10 Things You Probably Didn’t Know You Can Put In Your Smoker

Tom Gaffey
by Tom Gaffey
Credit: Shutterstock / Pelle Zoltan

If you invested in a smoker, then there is a good chance you have also invested lots of time perfecting your smoked meat recipes. Whether you are a smoked brisket fan or a lover of smoked hot links, a smoker is a meat lover’s dream. While big juicy pieces of meat are ideal for a smoker, there are a lot of other food items you can put in your smoker.

For those looking for non-traditional options to put in a smoker, consider cabbage, tomatoes, corn, and even a pan of macaroni and cheese. You can smoke fruits like peaches, pears, and apples. Hard-boiled eggs take on a delicious smoky flavor after spending time in a smoker, as do olives, nuts, and even finishing salts and condiments, including ketchup and mustard.

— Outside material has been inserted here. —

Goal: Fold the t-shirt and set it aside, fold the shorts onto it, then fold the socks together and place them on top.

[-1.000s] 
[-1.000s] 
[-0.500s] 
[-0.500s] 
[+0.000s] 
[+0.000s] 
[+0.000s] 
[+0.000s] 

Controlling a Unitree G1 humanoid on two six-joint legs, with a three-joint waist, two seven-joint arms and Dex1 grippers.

If you are looking for new and exciting ways to utilize your smoker, then you have come to the right place. Smokers make some of the tastiest and tenderest meat dishes available, but they can do so much more. Whether you are a vegetarian, or simply looking for fun new ways to use this often-large and interesting cooking tool, keep reading to uncover popular food items you probably didn’t know you could put in a smoker.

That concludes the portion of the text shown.